> **WHAT IS EXPECTED**
Below is a block of entries; repeat exactly the lines starting at the line that contains "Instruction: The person" and ending at the line that contains "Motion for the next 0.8", both included.

*** RECORDS SHOWN ***

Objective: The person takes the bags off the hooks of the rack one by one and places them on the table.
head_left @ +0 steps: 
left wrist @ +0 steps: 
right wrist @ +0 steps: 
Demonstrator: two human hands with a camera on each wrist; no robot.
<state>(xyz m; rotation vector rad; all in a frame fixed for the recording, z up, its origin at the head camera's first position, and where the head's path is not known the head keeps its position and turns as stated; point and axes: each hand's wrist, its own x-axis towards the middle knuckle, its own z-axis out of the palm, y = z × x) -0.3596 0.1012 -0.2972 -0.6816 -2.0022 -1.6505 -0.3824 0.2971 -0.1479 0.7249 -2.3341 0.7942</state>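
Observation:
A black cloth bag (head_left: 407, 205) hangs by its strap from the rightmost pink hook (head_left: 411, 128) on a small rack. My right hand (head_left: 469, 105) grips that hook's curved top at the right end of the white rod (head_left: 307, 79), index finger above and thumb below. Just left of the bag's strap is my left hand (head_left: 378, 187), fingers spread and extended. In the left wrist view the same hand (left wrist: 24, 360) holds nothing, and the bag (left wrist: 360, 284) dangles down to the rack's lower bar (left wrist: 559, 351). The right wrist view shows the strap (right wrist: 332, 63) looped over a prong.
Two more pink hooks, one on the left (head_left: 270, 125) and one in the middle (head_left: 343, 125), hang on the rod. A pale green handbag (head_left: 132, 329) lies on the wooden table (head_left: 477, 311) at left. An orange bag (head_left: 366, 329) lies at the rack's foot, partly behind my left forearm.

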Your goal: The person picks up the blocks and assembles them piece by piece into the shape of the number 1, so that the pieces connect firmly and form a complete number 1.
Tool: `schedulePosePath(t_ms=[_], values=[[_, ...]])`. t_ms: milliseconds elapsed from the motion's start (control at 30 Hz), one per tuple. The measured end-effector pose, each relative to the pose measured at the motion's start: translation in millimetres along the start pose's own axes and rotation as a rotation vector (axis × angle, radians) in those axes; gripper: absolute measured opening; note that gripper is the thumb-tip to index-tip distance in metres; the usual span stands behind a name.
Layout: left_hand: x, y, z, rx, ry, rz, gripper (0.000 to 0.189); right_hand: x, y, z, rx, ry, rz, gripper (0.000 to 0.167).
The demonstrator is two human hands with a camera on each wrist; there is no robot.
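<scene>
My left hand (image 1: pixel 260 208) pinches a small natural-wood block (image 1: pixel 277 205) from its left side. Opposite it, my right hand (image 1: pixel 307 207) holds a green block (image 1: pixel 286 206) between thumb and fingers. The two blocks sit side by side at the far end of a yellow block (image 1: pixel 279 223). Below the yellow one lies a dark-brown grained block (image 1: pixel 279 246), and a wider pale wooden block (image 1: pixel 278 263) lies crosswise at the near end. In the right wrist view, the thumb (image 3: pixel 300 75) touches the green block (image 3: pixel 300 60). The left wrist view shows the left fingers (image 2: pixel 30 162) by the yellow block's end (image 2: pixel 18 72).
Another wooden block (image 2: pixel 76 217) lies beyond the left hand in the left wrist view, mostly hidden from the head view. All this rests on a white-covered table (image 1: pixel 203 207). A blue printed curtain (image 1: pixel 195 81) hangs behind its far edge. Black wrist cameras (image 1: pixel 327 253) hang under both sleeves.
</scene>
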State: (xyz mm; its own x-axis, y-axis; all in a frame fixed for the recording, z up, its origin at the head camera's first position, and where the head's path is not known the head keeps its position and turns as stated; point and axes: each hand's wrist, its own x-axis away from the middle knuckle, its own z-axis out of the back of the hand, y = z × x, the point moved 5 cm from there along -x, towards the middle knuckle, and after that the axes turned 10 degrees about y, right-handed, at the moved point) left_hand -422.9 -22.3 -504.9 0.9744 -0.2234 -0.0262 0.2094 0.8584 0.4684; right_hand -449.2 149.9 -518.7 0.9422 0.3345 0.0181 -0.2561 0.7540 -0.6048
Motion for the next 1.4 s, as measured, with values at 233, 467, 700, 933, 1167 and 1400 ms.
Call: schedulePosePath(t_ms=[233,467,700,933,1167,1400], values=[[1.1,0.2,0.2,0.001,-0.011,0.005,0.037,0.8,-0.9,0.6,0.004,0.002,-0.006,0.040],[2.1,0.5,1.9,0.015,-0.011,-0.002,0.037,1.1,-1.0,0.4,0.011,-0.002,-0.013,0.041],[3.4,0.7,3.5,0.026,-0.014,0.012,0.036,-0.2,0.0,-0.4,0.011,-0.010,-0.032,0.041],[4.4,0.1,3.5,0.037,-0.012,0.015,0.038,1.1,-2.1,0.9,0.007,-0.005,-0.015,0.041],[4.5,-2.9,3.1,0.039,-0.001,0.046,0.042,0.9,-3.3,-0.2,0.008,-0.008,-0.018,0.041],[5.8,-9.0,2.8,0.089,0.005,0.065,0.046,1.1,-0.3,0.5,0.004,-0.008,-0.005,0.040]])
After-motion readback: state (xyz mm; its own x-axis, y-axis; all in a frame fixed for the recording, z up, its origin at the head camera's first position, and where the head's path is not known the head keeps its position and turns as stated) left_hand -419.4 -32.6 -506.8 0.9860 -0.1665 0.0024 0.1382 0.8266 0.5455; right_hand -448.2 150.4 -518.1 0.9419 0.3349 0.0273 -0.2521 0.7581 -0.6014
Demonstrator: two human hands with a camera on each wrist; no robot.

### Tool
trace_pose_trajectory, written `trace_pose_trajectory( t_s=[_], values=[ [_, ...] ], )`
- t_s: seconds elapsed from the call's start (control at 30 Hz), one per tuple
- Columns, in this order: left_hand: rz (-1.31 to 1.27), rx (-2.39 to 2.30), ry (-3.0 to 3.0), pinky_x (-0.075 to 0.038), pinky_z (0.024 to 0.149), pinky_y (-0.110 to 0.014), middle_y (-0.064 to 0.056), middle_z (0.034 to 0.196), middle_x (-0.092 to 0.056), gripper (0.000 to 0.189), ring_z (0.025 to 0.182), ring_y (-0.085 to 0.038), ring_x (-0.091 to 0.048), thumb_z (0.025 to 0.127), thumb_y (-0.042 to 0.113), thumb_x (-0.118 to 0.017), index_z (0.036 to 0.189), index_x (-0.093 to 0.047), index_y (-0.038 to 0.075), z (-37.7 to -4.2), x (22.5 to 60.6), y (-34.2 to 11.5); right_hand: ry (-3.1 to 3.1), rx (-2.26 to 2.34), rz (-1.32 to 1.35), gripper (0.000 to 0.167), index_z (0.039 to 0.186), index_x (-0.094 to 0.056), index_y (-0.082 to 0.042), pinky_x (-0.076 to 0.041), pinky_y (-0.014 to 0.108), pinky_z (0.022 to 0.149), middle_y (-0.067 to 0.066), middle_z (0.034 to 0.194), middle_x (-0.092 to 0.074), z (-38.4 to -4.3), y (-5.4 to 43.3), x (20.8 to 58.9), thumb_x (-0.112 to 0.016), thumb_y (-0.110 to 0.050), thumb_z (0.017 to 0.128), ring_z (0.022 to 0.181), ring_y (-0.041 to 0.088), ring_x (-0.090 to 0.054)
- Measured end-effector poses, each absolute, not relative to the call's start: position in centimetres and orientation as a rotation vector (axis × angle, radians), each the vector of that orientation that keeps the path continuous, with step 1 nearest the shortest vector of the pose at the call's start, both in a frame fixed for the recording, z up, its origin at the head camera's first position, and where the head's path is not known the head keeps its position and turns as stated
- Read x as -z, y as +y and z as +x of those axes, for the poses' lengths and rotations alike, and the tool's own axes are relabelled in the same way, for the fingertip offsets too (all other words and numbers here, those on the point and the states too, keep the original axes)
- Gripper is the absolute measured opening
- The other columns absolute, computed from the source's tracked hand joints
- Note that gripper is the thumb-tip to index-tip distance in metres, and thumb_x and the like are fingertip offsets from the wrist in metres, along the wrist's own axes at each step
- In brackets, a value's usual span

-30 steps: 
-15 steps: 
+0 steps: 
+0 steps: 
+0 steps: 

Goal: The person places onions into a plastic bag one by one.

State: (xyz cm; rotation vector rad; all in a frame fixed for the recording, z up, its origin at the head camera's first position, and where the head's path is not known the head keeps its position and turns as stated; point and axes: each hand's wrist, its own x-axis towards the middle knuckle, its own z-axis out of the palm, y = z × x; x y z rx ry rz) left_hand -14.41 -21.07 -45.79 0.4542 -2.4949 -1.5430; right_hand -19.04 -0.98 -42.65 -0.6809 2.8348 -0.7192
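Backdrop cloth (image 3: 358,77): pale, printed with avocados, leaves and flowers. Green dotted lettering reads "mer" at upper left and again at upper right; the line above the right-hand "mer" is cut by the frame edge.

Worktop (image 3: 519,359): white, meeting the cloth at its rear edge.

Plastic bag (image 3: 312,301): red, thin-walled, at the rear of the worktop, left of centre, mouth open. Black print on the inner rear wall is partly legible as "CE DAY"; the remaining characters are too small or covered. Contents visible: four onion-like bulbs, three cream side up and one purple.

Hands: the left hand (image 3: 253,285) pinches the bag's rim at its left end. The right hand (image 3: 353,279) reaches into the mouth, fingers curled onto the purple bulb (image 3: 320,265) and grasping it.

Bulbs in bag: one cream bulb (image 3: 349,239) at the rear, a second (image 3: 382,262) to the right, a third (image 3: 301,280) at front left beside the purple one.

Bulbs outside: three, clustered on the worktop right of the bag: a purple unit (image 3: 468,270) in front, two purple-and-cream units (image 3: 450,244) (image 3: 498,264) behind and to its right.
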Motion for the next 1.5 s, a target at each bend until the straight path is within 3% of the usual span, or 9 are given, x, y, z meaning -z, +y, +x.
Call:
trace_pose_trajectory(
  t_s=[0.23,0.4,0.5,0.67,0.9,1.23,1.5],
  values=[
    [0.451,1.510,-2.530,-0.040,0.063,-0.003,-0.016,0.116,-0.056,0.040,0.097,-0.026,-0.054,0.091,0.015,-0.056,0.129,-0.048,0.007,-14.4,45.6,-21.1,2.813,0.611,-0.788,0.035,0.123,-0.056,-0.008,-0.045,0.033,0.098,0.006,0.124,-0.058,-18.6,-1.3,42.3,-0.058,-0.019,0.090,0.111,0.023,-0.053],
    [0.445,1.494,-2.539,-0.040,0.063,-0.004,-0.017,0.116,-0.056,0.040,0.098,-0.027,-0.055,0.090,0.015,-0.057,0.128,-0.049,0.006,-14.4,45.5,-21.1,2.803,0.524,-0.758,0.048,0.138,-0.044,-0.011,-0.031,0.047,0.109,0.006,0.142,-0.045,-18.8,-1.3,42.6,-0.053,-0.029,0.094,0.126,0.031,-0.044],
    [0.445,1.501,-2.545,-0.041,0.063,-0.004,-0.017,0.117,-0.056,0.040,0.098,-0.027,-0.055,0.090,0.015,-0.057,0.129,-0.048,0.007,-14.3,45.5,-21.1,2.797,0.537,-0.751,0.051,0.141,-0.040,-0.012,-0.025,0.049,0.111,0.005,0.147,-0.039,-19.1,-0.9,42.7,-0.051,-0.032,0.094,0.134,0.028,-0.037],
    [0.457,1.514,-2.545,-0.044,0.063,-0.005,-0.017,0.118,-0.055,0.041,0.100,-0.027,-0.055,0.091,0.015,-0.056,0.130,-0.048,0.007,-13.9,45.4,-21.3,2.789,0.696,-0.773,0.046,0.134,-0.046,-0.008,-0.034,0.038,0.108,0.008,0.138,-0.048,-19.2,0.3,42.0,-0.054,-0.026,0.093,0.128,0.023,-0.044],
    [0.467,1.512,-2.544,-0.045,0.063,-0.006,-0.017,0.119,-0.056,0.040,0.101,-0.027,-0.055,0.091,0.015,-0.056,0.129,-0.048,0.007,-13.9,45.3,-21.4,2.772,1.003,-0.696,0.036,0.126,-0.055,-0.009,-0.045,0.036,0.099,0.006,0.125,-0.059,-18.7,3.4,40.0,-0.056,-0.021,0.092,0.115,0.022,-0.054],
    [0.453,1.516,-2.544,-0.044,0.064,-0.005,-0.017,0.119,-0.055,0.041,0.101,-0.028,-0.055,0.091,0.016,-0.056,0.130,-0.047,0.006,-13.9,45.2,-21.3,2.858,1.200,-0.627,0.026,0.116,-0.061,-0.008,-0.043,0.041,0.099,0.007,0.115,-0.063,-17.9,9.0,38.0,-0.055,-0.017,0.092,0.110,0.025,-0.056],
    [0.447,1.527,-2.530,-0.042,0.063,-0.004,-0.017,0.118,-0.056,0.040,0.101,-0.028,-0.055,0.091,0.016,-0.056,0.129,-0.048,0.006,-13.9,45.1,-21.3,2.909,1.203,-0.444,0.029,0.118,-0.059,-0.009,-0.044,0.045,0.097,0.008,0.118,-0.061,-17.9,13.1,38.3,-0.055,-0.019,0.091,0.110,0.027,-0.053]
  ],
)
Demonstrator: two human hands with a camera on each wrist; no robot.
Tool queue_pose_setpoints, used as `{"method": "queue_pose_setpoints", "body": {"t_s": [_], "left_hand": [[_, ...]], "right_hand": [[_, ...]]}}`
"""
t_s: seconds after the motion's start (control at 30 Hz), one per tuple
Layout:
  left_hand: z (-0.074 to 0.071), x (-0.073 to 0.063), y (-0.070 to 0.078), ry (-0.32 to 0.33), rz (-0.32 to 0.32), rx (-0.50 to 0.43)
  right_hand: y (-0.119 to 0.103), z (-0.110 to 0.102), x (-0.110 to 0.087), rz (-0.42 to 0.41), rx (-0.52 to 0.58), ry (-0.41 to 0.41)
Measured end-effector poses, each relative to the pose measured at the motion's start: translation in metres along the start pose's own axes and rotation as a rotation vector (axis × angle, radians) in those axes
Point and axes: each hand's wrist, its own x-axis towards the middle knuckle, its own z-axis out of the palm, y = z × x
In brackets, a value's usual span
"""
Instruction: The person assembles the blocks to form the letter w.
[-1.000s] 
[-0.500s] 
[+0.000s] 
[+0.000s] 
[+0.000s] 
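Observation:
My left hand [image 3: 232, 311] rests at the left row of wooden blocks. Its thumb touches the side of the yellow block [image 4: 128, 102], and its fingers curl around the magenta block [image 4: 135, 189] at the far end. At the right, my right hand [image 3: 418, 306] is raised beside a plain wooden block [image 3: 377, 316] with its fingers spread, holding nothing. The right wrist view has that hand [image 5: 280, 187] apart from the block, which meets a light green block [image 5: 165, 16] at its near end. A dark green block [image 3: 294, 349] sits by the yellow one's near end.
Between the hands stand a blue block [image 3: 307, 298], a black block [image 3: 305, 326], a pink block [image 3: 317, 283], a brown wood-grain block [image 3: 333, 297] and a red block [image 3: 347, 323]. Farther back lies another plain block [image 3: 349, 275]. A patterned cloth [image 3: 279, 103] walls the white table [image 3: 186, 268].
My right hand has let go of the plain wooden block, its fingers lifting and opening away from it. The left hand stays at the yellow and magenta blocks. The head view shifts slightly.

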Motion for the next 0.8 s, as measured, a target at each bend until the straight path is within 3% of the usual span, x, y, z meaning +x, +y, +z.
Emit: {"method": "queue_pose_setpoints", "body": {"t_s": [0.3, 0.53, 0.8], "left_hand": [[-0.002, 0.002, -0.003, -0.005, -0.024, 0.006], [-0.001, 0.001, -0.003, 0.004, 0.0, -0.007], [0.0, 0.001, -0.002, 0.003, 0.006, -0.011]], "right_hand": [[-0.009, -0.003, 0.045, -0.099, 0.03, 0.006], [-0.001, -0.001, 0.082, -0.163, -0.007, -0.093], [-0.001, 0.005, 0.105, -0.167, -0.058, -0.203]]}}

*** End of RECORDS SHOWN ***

> **ANSWER FOR THIS EXERCISE**
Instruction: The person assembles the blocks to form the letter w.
[-1.000s] 
[-0.500s] 
[+0.000s] 
[+0.000s] 
[+0.000s] 
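Observation:
My left hand [image 3: 232, 311] rests at the left row of wooden blocks. Its thumb touches the side of the yellow block [image 4: 128, 102], and its fingers curl around the magenta block [image 4: 135, 189] at the far end. At the right, my right hand [image 3: 418, 306] is raised beside a plain wooden block [image 3: 377, 316] with its fingers spread, holding nothing. The right wrist view has that hand [image 5: 280, 187] apart from the block, which meets a light green block [image 5: 165, 16] at its near end. A dark green block [image 3: 294, 349] sits by the yellow one's near end.
Between the hands stand a blue block [image 3: 307, 298], a black block [image 3: 305, 326], a pink block [image 3: 317, 283], a brown wood-grain block [image 3: 333, 297] and a red block [image 3: 347, 323]. Farther back lies another plain block [image 3: 349, 275]. A patterned cloth [image 3: 279, 103] walls the white table [image 3: 186, 268].
My right hand has let go of the plain wooden block, its fingers lifting and opening away from it. The left hand stays at the yellow and magenta blocks. The head view shifts slightly.
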
Motion for the next 0.8 s, as measured, a target at each bend until the straight path is within 3% of the usual span, x, y, z meaning +x, +y, +z.

The answer has been fully stated.